Data below:
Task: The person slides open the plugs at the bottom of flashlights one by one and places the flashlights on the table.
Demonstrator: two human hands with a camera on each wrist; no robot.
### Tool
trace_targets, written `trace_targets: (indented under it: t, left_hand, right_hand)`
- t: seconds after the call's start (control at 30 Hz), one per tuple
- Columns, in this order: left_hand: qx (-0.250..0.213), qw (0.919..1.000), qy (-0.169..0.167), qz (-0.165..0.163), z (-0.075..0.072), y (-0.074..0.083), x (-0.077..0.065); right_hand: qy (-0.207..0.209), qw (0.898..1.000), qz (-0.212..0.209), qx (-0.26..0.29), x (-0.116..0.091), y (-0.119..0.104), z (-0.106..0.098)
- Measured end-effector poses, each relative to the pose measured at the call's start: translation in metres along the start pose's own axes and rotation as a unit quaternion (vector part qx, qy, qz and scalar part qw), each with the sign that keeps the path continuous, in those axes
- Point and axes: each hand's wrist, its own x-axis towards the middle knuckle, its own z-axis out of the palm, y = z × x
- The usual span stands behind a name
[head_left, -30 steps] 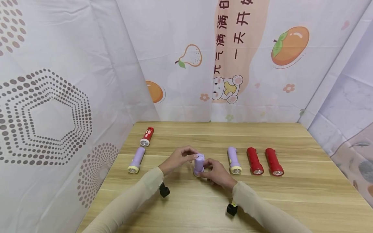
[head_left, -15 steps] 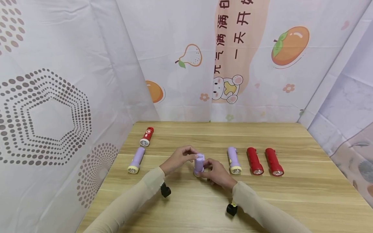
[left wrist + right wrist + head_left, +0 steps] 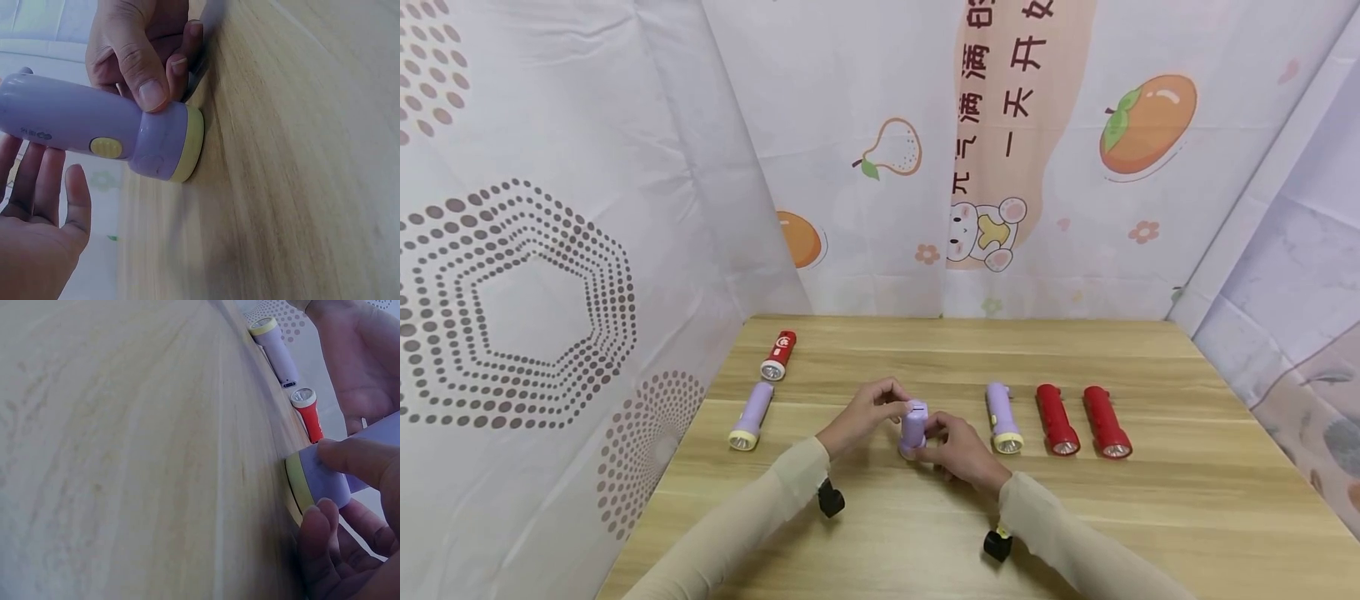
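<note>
A purple flashlight [image 3: 913,430] stands upright on the wooden table, its yellow-rimmed head down and the slotted tail end up. My left hand [image 3: 867,412] holds it near the top, thumb at the tail end and fingers along the body. Lower down, my right hand [image 3: 964,452] pinches the wide head between thumb and fingers. The left wrist view shows the yellow switch [image 3: 106,147] on the flashlight's side and the right thumb [image 3: 152,95] pressing just above the yellow rim [image 3: 192,144]. The lens is hidden against the table.
To the left lie a red-and-white flashlight [image 3: 778,356] and a purple one [image 3: 751,417]. On the right, another purple flashlight [image 3: 1002,417] and two red ones, the nearer red flashlight [image 3: 1057,419] and the outer red flashlight [image 3: 1107,422], lie in a row. Printed curtains [image 3: 865,283] border the table.
The left wrist has shifted slightly to the right, and the head view has tilted a little. Both hands keep hold of the upright flashlight, which stays in place.
</note>
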Motion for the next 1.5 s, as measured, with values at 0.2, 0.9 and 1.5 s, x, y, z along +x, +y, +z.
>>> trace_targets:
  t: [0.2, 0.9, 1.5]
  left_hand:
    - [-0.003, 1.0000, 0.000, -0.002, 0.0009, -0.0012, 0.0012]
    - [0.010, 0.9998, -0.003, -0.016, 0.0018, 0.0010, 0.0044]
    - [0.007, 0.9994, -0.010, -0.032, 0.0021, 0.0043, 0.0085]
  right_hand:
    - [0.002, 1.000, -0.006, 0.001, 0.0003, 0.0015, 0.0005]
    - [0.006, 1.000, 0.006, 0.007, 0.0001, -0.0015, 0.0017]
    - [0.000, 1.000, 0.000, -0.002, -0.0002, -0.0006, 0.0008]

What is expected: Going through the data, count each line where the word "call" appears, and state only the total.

Expected answer: 2